§ ACTIVITY
If an entry holds a picture, leave the picture out and output everything else exactly.

§ AVAILABLE RECORDS
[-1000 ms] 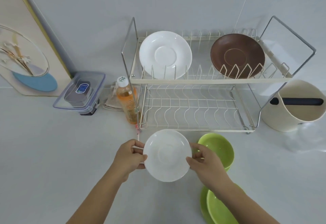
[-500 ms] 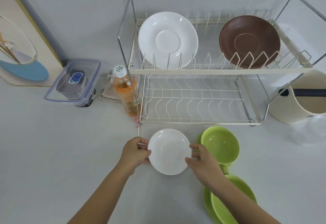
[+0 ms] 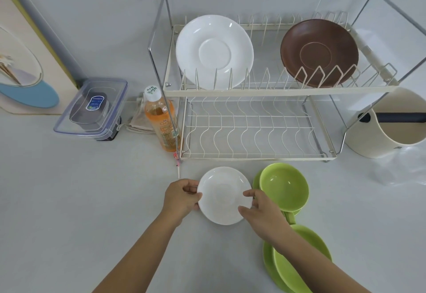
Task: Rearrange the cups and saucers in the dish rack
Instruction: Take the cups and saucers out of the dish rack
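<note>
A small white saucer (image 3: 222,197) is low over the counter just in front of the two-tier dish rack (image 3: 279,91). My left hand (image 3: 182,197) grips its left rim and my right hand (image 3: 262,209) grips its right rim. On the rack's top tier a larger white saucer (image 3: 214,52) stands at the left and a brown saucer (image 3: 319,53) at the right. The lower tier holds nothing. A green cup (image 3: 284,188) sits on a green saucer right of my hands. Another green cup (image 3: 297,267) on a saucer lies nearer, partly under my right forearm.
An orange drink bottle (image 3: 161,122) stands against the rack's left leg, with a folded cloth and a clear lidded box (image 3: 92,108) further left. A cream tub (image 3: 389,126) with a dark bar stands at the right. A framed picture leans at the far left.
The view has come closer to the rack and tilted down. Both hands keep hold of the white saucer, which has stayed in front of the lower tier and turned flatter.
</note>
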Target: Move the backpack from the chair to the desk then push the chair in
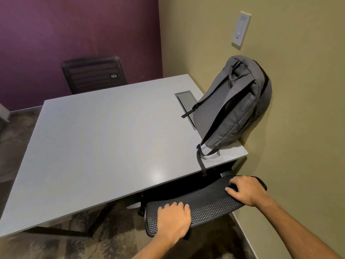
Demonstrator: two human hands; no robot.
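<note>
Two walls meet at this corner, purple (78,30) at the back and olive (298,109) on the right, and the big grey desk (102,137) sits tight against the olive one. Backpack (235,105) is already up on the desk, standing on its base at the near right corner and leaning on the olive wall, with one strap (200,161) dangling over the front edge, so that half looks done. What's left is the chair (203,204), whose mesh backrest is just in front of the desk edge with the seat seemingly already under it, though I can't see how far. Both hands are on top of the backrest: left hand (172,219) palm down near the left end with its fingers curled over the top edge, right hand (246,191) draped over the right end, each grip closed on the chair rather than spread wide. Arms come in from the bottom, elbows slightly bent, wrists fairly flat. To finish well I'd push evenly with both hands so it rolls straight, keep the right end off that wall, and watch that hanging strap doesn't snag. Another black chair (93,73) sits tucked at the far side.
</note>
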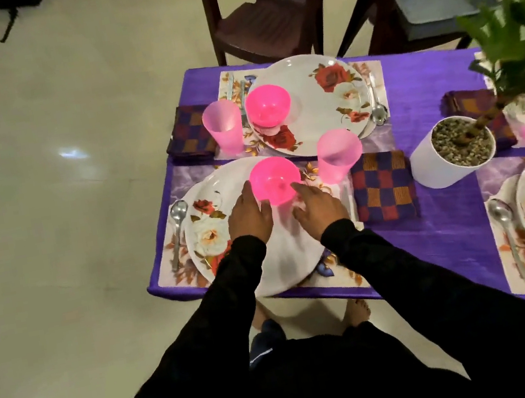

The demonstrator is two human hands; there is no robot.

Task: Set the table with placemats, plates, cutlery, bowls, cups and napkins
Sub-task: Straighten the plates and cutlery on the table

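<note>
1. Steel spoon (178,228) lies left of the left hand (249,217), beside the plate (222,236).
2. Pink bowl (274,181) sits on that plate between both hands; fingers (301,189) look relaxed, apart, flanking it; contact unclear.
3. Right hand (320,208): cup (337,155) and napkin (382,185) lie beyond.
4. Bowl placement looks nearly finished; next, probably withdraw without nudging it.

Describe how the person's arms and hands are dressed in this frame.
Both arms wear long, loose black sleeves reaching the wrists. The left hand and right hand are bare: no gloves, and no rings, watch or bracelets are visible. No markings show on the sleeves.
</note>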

§ ANSWER SPACE
[-1000 ms] 
[-500 ms] 
[+0 ms] 
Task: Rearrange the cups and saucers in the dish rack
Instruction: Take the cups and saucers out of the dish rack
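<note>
A small white saucer (image 3: 222,197) is low over the counter just in front of the two-tier dish rack (image 3: 279,91). My left hand (image 3: 182,197) grips its left rim and my right hand (image 3: 262,209) grips its right rim. On the rack's top tier a larger white saucer (image 3: 214,52) stands at the left and a brown saucer (image 3: 319,53) at the right. The lower tier holds nothing. A green cup (image 3: 284,188) sits on a green saucer right of my hands. Another green cup (image 3: 297,267) on a saucer lies nearer, partly under my right forearm.
An orange drink bottle (image 3: 161,122) stands against the rack's left leg, with a folded cloth and a clear lidded box (image 3: 92,108) further left. A cream tub (image 3: 389,126) with a dark bar stands at the right. A framed picture leans at the far left.
The view has come closer to the rack and tilted down. Both hands keep hold of the white saucer, which has stayed in front of the lower tier and turned flatter.
</note>
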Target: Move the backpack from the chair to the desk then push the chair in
Demonstrator: two human hands; no robot.
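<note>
Two walls meet at this corner, purple (78,30) at the back and olive (298,109) on the right, and the big grey desk (102,137) sits tight against the olive one. Backpack (235,105) is already up on the desk, standing on its base at the near right corner and leaning on the olive wall, with one strap (200,161) dangling over the front edge, so that half looks done. What's left is the chair (203,204), whose mesh backrest is just in front of the desk edge with the seat seemingly already under it, though I can't see how far. Both hands are on top of the backrest: left hand (172,219) palm down near the left end with its fingers curled over the top edge, right hand (246,191) draped over the right end, each grip closed on the chair rather than spread wide. Arms come in from the bottom, elbows slightly bent, wrists fairly flat. To finish well I'd push evenly with both hands so it rolls straight, keep the right end off that wall, and watch that hanging strap doesn't snag. Another black chair (93,73) sits tucked at the far side.
</note>
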
The demonstrator is two human hands; there is no robot.

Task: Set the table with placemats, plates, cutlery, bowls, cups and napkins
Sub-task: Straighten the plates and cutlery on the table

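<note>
1. Steel spoon (178,228) lies left of the left hand (249,217), beside the plate (222,236).
2. Pink bowl (274,181) sits on that plate between both hands; fingers (301,189) look relaxed, apart, flanking it; contact unclear.
3. Right hand (320,208): cup (337,155) and napkin (382,185) lie beyond.
4. Bowl placement looks nearly finished; next, probably withdraw without nudging it.

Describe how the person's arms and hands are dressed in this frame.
Both arms wear long, loose black sleeves reaching the wrists. The left hand and right hand are bare: no gloves, and no rings, watch or bracelets are visible. No markings show on the sleeves.
</note>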

The answer has been given in its entirety.